A single figure is expected: how many lines of the data that follows contain the word "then".

[Start of Attachment]

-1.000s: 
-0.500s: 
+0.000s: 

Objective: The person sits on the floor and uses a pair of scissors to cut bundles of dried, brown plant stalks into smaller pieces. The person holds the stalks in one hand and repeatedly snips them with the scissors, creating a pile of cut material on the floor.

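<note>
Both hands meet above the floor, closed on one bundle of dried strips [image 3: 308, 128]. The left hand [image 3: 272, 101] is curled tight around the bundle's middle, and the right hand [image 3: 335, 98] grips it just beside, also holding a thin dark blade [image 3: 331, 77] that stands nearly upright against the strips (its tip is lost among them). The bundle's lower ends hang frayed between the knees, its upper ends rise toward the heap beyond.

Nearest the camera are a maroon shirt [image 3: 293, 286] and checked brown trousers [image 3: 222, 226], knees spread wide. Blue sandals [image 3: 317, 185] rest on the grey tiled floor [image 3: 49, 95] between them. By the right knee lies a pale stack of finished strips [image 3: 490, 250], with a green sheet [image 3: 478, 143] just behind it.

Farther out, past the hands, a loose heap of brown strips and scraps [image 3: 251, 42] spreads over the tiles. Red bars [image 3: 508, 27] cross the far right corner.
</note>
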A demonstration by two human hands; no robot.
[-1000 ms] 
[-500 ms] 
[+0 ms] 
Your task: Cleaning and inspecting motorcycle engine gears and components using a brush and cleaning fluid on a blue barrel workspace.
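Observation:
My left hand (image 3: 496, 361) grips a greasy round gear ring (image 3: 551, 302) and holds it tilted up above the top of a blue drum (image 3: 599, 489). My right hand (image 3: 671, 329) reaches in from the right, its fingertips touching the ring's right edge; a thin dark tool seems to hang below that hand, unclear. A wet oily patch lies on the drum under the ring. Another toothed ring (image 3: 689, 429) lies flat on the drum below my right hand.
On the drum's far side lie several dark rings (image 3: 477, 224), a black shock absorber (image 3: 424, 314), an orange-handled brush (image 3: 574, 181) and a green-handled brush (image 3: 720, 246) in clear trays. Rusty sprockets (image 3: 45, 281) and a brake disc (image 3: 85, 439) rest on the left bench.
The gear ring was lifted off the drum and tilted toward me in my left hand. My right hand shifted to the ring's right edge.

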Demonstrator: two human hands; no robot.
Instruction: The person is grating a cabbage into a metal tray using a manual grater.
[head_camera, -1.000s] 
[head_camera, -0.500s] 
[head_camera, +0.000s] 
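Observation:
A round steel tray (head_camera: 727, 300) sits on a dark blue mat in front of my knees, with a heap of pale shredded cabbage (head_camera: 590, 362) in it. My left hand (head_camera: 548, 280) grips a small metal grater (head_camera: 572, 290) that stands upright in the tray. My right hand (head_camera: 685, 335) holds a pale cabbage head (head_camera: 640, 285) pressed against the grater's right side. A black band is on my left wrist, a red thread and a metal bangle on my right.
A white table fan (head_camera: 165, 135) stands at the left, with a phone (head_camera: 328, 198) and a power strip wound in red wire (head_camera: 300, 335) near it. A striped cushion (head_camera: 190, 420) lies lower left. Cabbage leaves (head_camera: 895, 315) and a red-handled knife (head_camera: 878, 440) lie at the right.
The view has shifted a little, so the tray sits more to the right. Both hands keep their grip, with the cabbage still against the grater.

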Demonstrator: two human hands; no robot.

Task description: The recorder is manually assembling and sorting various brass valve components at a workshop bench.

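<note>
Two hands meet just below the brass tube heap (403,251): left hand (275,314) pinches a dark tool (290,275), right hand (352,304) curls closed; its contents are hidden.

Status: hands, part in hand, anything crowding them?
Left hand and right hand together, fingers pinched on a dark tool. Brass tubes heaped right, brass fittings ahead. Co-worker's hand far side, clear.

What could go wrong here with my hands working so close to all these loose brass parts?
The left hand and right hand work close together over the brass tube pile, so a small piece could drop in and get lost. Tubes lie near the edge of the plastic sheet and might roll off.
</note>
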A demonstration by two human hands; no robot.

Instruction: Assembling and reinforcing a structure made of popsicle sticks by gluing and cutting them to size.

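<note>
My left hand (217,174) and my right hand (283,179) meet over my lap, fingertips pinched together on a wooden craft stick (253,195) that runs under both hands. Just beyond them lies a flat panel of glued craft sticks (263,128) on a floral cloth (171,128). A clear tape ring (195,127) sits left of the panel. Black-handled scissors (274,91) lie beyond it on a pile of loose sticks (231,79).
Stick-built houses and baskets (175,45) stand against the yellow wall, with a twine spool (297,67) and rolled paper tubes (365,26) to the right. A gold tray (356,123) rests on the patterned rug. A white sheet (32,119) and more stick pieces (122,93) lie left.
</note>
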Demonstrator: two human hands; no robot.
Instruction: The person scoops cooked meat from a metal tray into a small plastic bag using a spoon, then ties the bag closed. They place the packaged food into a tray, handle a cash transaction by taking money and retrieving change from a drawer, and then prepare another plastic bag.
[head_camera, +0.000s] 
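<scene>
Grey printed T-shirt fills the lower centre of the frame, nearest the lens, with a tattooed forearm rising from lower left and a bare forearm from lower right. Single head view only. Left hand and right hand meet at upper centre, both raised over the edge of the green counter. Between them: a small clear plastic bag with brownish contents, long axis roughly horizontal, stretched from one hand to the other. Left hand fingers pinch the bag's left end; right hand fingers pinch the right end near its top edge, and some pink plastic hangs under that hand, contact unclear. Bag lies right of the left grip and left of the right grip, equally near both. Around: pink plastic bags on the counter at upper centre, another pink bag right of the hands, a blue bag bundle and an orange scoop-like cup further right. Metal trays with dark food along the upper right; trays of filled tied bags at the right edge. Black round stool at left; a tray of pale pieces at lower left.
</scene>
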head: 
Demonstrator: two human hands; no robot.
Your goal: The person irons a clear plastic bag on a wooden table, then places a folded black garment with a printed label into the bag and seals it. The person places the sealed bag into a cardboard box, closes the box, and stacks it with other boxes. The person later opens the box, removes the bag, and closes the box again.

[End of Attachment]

Result for this exercise:
2